Work task: Please restate the material below word for word, from the first line through the one that contains "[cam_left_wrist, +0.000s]", inclusive.

Material provided:

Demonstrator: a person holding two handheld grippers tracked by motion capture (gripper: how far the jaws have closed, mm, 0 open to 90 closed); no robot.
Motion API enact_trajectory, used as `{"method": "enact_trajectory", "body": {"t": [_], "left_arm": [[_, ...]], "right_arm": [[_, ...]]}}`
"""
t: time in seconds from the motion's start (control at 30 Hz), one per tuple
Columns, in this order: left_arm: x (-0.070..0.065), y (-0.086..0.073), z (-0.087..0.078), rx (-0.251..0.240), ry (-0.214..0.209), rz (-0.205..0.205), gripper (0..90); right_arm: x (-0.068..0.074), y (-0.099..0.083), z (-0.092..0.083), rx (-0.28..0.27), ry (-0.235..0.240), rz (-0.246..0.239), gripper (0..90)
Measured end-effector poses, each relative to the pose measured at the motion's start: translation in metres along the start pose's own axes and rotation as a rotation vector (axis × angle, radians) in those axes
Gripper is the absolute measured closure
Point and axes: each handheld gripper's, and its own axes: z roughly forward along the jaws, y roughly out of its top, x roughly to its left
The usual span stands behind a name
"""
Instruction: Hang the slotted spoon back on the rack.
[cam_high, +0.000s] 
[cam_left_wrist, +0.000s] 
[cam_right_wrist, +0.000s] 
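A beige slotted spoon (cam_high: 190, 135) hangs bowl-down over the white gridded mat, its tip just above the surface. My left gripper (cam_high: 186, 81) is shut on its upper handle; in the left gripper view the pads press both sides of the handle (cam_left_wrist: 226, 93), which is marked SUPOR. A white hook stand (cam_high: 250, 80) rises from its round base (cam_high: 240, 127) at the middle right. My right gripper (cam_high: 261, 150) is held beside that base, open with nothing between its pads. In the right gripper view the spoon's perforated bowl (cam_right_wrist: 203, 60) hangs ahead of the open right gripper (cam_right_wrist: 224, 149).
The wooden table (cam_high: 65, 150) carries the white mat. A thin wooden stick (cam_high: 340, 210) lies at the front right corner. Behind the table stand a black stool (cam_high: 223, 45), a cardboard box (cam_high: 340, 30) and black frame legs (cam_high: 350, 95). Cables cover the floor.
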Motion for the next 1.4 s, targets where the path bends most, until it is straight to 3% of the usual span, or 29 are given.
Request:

Reply:
Demonstrator: a person holding two handheld grippers tracked by motion capture (gripper: how far the jaws have closed, mm, 0 open to 90 closed); no robot.
Motion API enact_trajectory, used as `{"method": "enact_trajectory", "body": {"t": [_], "left_arm": [[_, ...]], "right_arm": [[_, ...]]}}`
"""
t: time in seconds from the motion's start (control at 30 Hz), one per tuple
Columns, in this order: left_arm: x (-0.070..0.065), y (-0.086..0.073), z (-0.087..0.078), rx (-0.251..0.240), ry (-0.214..0.209), rz (-0.205..0.205), gripper (0..90); right_arm: x (-0.068..0.074), y (-0.099..0.083), z (-0.092..0.083), rx (-0.28..0.27), ry (-0.235..0.240), rz (-0.246..0.239), gripper (0..90)
Measured end-effector poses, each relative to the pose measured at the motion's start: translation in metres along the start pose's own axes and rotation as a rotation vector (axis × angle, radians) in those axes
Gripper is the absolute measured closure
Point and axes: each handheld gripper's, and its own axes: z roughly forward along the jaws, y roughly out of its top, x roughly to its left
The usual span stands behind a name
"""
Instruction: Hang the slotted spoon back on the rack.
[cam_high, +0.000s] 
[cam_left_wrist, +0.000s] 

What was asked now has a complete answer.